**Data block:**
----------

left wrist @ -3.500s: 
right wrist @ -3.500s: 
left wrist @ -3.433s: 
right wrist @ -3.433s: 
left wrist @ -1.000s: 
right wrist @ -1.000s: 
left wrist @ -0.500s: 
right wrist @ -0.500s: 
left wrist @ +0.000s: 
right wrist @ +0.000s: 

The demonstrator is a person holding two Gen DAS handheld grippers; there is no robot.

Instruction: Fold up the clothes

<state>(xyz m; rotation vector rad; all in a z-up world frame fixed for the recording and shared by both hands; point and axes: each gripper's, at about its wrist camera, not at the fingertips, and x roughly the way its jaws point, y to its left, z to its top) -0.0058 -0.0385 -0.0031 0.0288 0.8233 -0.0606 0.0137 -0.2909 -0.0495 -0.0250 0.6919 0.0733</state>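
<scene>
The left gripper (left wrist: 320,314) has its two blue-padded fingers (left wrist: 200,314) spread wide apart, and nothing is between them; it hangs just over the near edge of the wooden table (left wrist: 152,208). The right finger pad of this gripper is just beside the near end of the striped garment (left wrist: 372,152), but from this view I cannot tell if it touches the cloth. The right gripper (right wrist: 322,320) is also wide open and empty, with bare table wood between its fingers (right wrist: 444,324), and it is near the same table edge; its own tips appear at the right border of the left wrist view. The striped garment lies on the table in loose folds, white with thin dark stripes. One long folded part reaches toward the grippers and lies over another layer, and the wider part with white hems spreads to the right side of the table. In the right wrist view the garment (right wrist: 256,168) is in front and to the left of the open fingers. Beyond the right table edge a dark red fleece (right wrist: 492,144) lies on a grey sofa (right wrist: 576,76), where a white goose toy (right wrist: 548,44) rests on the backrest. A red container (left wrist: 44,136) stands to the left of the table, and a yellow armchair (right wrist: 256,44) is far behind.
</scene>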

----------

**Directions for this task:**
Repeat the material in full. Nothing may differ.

**Answer for this exercise:**
left wrist @ -3.500s: 
right wrist @ -3.500s: 
left wrist @ -3.433s: 
right wrist @ -3.433s: 
left wrist @ -1.000s: 
right wrist @ -1.000s: 
left wrist @ -0.500s: 
right wrist @ -0.500s: 
left wrist @ +0.000s: 
right wrist @ +0.000s: 

The demonstrator is a person holding two Gen DAS handheld grippers; there is no robot.

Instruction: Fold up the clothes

<state>(xyz m; rotation vector rad; all in a z-up world frame fixed for the recording and shared by both hands; point and axes: each gripper's, at about its wrist camera, not at the fingertips, and x roughly the way its jaws point, y to its left, z to its top) -0.0058 -0.0385 -0.0031 0.0288 0.8233 -0.0606 0.0137 -0.2909 -0.0495 -0.0250 0.6919 0.0733</state>
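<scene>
The left gripper (left wrist: 320,314) has its two blue-padded fingers (left wrist: 200,314) spread wide apart, and nothing is between them; it hangs just over the near edge of the wooden table (left wrist: 152,208). The right finger pad of this gripper is just beside the near end of the striped garment (left wrist: 372,152), but from this view I cannot tell if it touches the cloth. The right gripper (right wrist: 322,320) is also wide open and empty, with bare table wood between its fingers (right wrist: 444,324), and it is near the same table edge; its own tips appear at the right border of the left wrist view. The striped garment lies on the table in loose folds, white with thin dark stripes. One long folded part reaches toward the grippers and lies over another layer, and the wider part with white hems spreads to the right side of the table. In the right wrist view the garment (right wrist: 256,168) is in front and to the left of the open fingers. Beyond the right table edge a dark red fleece (right wrist: 492,144) lies on a grey sofa (right wrist: 576,76), where a white goose toy (right wrist: 548,44) rests on the backrest. A red container (left wrist: 44,136) stands to the left of the table, and a yellow armchair (right wrist: 256,44) is far behind.
</scene>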

Nothing more remains to be added to this answer.